可愛くて、ごめんあそばせ?─離婚予定の生贄姫は冷酷魔王様から溺愛を勝ち取ってしまいましたわ!─
「離せ!ワニおっさん!!」
地面に貼り付けられているエリアーナのメイド服をワニおじさんの鱗だらけの手がめくり上げる。

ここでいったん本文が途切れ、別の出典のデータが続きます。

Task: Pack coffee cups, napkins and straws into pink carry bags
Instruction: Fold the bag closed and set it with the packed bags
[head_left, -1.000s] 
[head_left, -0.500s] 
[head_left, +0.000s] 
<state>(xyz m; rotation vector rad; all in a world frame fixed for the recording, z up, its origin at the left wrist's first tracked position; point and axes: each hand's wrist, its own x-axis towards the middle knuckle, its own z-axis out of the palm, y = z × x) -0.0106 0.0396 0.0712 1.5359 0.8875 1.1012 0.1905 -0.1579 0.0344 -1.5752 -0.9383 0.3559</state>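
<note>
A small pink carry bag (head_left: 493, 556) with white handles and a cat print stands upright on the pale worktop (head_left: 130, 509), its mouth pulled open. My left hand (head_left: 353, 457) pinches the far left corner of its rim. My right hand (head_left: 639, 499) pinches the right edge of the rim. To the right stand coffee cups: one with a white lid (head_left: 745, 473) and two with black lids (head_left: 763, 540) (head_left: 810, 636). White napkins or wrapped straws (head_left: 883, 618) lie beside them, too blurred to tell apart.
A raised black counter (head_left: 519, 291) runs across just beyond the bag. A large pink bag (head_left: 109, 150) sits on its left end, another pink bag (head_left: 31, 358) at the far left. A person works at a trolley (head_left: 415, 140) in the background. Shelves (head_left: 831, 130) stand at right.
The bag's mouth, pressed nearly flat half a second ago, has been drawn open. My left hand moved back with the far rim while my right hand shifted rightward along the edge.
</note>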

「何すんねん!勝手に女の子の服脱がしたらあかんねんで!?」
エリアーナの綺麗なお腹が空気に晒された。フェルゼンは、エリアーナの白くて綺麗なお腹に鋭い爪を立て、ツツツと赤い線を描く。
「ッ?!」
「このまま腹裂かれて死にたくないよねぇ?」
「痛ッぁ!なにすんねんアホ!」
エリアーナのお腹に縦の赤い傷跡が入る。傷口から血が流れて、お腹の側面を伝って地面を濡らした。
エリアーナは痛みと赤い血にゾッとした。己が傷つけられた恐怖に震えてくる。
(血……嫌やナニコレ、痛い、怖い)
封印術を手に入れてからエリアーナはアホアホ言われつつも襲われるようなことはなかった。
実際強かったからだ。
だが、弱点である両手を縫い留められたらこんなにも弱い。
このまま腹の中を裂かれる恐ろしさにエリアーナのピンク眼から涙がこぼれだした。
(先生、先生、助けて……うち、こんなん怖い)
「言うこと聞いてもらおうねぇ」
裂けた口から鋭く尖った歯を覗かせて厭らしく笑うフェルゼンに、エリアーナは頷くしかなかった。